(Records drawn from a dataset)
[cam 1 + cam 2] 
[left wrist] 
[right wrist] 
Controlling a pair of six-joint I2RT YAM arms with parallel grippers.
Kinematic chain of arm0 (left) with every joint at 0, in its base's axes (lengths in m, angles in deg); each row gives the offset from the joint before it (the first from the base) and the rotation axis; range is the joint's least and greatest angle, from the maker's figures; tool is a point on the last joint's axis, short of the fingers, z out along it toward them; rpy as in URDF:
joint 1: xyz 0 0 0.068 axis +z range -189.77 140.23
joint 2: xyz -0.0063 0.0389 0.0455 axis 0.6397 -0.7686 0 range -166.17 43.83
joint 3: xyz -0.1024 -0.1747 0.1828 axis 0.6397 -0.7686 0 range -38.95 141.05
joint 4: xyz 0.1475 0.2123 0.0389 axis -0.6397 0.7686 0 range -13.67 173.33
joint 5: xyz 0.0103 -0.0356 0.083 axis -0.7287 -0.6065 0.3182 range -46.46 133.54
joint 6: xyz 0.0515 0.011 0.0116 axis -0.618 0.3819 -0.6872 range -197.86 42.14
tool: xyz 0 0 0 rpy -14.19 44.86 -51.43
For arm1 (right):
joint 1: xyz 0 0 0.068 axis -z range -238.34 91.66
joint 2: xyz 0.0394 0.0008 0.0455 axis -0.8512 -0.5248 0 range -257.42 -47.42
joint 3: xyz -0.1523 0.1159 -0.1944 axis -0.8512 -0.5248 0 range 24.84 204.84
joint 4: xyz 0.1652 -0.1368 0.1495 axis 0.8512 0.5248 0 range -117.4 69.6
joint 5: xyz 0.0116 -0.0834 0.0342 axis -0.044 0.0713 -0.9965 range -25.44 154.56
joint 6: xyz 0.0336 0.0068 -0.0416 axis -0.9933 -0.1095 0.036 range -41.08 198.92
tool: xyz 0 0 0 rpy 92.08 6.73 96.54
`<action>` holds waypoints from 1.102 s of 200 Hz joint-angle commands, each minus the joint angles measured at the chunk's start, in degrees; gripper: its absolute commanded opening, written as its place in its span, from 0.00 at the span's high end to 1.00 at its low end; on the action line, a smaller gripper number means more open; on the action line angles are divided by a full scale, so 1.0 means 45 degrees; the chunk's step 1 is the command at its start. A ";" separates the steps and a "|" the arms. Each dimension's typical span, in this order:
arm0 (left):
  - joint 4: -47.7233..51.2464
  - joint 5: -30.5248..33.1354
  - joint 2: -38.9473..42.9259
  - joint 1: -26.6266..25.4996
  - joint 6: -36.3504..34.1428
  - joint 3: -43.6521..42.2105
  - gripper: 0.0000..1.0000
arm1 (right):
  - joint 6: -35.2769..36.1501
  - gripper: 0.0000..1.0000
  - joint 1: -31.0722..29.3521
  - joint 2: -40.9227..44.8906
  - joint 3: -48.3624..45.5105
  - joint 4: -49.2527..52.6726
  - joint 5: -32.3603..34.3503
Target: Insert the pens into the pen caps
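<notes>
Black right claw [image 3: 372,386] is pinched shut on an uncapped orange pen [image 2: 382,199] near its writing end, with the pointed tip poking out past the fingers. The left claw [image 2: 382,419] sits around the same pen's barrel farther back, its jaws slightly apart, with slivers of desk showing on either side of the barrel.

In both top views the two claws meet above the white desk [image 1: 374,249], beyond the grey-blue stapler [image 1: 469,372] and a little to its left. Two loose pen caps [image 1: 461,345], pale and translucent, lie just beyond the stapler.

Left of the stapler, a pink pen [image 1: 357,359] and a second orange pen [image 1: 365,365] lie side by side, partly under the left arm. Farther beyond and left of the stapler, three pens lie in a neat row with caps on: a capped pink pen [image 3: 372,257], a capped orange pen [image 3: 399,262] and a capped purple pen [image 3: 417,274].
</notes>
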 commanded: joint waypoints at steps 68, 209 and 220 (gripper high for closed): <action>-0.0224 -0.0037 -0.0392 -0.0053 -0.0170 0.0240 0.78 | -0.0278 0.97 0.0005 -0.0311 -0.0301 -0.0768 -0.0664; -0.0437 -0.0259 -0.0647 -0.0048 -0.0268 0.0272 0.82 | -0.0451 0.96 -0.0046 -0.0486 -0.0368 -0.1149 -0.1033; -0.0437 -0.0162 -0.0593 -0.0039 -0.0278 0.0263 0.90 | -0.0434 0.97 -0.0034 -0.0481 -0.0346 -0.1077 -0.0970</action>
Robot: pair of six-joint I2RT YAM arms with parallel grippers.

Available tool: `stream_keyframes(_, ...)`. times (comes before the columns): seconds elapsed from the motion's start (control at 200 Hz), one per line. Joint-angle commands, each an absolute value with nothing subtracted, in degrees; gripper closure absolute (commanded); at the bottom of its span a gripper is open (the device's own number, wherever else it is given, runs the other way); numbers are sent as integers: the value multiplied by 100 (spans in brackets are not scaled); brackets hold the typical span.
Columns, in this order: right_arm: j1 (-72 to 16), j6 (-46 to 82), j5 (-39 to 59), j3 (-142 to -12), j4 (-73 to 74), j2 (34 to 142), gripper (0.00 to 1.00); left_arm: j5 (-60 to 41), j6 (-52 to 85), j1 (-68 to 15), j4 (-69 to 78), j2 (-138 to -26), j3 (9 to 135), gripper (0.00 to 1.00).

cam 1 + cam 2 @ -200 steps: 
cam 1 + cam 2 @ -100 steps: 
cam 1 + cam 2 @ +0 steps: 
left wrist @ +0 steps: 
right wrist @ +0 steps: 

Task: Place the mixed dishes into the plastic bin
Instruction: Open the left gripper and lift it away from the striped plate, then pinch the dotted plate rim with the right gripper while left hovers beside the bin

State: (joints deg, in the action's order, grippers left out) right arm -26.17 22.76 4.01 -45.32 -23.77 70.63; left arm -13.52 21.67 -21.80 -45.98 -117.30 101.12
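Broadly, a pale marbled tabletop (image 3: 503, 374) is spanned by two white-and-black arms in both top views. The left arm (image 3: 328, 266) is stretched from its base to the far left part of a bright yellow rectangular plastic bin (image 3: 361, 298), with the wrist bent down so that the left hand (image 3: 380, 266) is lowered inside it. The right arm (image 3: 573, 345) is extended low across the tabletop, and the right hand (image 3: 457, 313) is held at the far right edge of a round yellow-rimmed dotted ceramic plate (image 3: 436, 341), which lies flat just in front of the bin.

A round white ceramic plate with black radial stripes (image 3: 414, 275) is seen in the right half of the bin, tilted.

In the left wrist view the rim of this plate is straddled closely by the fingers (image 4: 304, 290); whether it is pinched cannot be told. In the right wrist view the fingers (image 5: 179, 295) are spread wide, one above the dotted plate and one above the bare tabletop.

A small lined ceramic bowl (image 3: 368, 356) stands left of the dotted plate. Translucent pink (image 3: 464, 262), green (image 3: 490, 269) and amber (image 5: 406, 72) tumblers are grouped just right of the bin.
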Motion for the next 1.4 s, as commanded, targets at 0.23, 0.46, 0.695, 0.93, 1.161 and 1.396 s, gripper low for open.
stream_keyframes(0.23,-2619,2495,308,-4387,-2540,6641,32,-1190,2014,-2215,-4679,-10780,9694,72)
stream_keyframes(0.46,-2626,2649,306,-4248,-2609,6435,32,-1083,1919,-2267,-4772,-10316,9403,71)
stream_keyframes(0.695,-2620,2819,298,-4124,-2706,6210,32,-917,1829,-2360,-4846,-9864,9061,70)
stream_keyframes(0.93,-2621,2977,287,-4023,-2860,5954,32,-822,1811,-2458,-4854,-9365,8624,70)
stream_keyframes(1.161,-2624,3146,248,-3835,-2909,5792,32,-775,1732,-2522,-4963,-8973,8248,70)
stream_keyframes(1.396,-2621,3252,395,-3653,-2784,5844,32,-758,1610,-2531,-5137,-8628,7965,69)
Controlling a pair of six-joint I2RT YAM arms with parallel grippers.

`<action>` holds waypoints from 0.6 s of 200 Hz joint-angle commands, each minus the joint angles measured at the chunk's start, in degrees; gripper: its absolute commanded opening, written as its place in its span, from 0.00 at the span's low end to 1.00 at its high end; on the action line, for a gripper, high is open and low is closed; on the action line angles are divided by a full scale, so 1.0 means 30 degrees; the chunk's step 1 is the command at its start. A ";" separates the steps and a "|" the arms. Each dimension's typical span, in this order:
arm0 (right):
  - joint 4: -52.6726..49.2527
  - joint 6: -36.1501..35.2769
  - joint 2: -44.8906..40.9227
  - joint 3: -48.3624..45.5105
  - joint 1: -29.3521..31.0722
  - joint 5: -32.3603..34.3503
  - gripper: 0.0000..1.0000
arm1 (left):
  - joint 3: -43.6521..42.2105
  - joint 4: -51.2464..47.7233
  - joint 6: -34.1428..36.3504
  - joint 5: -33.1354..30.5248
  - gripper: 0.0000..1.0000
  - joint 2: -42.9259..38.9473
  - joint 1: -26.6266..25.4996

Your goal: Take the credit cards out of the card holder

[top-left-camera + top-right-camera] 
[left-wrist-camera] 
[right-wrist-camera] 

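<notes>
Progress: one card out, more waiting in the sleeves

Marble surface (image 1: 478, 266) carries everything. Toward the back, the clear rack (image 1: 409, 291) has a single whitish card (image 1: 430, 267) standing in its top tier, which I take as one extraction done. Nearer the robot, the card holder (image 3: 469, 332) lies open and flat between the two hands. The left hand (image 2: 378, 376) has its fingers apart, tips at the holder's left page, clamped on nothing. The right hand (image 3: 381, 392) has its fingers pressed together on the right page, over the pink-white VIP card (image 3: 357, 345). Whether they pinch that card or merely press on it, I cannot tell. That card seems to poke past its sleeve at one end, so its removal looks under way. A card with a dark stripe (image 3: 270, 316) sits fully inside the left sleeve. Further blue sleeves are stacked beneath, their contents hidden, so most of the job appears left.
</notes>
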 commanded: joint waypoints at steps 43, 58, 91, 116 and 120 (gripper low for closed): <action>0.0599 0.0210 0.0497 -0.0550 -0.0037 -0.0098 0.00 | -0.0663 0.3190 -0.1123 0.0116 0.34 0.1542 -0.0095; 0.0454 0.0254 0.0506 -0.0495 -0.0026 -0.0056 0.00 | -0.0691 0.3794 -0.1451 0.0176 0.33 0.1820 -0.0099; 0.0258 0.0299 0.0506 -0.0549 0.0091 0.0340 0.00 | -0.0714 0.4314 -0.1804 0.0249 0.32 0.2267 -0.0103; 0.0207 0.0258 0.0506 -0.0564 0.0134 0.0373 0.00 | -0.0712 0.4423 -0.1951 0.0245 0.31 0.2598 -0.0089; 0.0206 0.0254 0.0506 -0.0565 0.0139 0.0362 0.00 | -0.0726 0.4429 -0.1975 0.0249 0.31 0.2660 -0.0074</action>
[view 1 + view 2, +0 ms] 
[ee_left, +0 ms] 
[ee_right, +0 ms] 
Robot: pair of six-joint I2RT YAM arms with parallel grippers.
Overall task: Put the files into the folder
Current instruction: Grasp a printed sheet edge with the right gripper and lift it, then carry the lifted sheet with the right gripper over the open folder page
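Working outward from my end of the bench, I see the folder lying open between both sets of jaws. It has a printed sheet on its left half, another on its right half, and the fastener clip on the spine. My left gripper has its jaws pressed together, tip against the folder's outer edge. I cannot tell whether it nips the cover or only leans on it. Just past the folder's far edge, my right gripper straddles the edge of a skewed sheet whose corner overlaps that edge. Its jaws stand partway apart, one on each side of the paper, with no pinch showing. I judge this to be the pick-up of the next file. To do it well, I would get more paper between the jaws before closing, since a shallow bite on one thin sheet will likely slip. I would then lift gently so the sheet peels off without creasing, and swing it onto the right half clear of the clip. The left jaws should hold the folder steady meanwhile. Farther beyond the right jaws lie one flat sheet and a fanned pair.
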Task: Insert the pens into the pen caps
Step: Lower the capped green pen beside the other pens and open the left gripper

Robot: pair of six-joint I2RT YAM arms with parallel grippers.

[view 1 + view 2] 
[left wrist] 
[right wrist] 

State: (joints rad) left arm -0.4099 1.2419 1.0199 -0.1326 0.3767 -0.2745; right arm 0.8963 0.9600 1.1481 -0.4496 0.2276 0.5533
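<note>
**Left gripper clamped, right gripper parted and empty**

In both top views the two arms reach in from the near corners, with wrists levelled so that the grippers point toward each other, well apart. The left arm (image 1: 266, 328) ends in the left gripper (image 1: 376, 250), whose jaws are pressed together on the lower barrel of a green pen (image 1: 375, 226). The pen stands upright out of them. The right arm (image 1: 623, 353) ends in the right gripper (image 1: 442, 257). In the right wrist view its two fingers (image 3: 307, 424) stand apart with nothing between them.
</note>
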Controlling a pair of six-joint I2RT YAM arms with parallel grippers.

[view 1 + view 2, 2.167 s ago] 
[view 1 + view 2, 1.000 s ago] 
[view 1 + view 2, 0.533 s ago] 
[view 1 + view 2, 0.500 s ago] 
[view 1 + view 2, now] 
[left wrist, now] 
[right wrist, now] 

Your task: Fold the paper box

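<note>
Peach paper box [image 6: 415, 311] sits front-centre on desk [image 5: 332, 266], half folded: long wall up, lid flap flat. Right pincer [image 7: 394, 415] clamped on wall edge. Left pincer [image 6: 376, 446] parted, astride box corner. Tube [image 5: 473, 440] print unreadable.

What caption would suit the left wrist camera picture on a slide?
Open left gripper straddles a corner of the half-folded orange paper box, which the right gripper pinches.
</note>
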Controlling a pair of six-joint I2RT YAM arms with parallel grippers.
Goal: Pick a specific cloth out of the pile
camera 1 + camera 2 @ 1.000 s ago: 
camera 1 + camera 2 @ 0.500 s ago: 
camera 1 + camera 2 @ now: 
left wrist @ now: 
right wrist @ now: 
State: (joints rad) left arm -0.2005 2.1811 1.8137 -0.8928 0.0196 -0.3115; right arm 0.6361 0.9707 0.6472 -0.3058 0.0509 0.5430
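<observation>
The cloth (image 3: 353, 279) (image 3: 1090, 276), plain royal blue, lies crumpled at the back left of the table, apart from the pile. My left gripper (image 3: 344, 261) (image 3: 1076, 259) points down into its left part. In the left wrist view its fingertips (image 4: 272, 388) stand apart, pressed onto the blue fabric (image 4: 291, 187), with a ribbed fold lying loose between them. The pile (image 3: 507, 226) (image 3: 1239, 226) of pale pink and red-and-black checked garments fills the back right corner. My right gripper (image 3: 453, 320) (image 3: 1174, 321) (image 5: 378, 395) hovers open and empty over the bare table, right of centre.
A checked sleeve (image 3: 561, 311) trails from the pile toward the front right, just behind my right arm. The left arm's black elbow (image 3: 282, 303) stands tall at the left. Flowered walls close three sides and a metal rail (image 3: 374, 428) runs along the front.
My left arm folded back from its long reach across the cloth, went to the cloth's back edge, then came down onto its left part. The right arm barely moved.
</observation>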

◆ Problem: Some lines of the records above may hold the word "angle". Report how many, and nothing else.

◆ Your response: 4